Knife-wielding Sikh a hero for saving people from neo-Nazi
A SIKH hero sacrificed his own life by fighting off a neo-Nazi gunman with a blunt ceremonial knife to save dozens of women, children and other worshippers from being shot.
The head of the Wisconsin temple, Sadwant Singh Kaleka (65), did not last long before he was gunned down by the racist killer but his heroism has been praised for giving vital time so other Sikhs could flee or hide.
Mr Kaleka tried to stab Wade Michael Page, the white supremacist gunman, before being shot twice and dying of his injuries during the Sunday morning attack on the Sikh temple he had dedicated his life to.
Amardeep Singh Kaleka, his son, said on Monday at a vigil outside the temple that FBI agents had embraced him after the attack, in which six people were mudered, shook his hand and said, "Your dad's a hero."
"Whatever time he spent in that struggle gave the women time to get cover," said Kaleka.
"He was a hero through and through. There couldn't have been a better place for him to lay to rest."
One of the women who had time to flee was Amardeep's mother, who called the police using her mobile while hiding from Page in a cupboard.
Relatives said Mr Kaleka was widely regarded as the founder of the Oak Creek temple that was attacked by Page, a disgraced former US army soldier and racist, who is widely thought to have mistaken bearded and turban-wearing Sikhs for Muslims.
Mr Kaleka's resistance slowed the attacker just long enough for the women preparing the temple's traditional post-worship afternoon meal to hide in a pantry and for the children attending Sunday school downstairs to escape the massacre.
The gunman had already shot at least one person in the temple's car park. He then went on to kill six Sikh worshippers -- including Sadwant Singh Kaleka -- before going back outside to ambush the police when he heard approaching sirens.

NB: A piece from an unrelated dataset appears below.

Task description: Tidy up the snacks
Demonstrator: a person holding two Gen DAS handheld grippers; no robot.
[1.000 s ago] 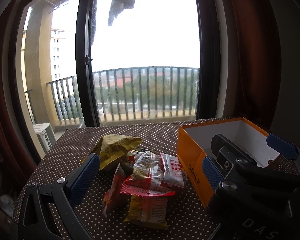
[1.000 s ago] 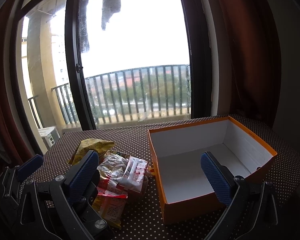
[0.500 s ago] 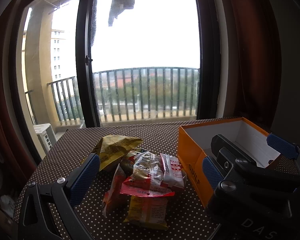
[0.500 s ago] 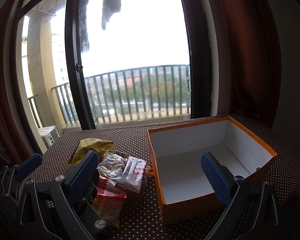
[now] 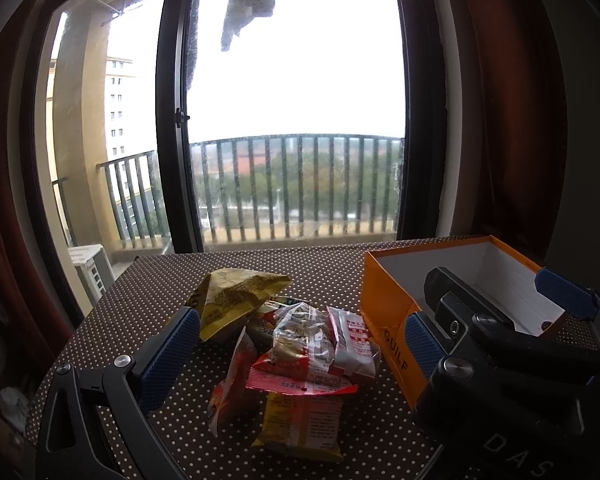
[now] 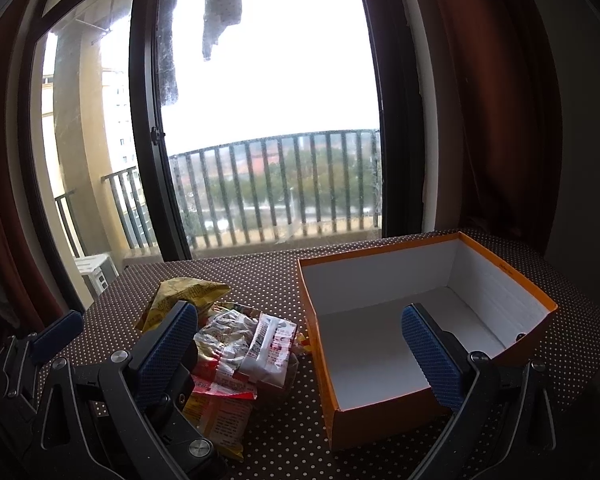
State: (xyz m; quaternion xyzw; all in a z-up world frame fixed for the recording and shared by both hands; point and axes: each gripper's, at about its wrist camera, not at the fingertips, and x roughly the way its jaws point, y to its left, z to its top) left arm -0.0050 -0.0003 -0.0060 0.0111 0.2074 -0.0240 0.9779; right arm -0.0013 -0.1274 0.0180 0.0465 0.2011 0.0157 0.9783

He was then "put down" in a gunfight after severely wounding one police officer.
Mr Kaleka and his family came to the United States from India in 1982. He built a successful business, and devoted every extra dollar he earned into building the Oak Creek temple.
Parishioners described him as the kind of man who, if you called him at two in the morning to say a light had gone out at the temple, would be there at 2:15 am to change the bulb.
"As I saw the picture of the man who took away my father's life -- you look at his face and it's full of hollow emptiness," Amandeep Kaleka said after police released the photo of Wade. "I feel a lot of sadness towards that individual. I'm not going to replace it with anger."
In stark contrast, Page (40) was a disgraced soldier, in the army from 1992 to 1998, before being discharged for a "pattern" of misconduct including drunkenness and going AWOL.
Pictures show him heavily tattooed. Neighbours said he had a tattoo commemorating the September 11, 2001 terrorist attacks on his right arm, a common indicator of far-Right and anti-Muslim affiliations.
On Monday, the police said they were seeking a second "person of interest". Officers want to speak to a man who was seen filming groups of Sikhs outside the temple after the attack. The man was captured on film by local news media and he too has a "9/11/01" tattoo on his upper right arm.
Wade shot dead six people and injured three others, including a police officer, before he was shot dead by armed police.
Officially no motive has been disclosed, but yesterday it emerged that Page, whose name was released by US Attorney James A Santelle, is a former army officer who fronted a neo-Nazi white supremacist band. (©Daily Telegraph, London)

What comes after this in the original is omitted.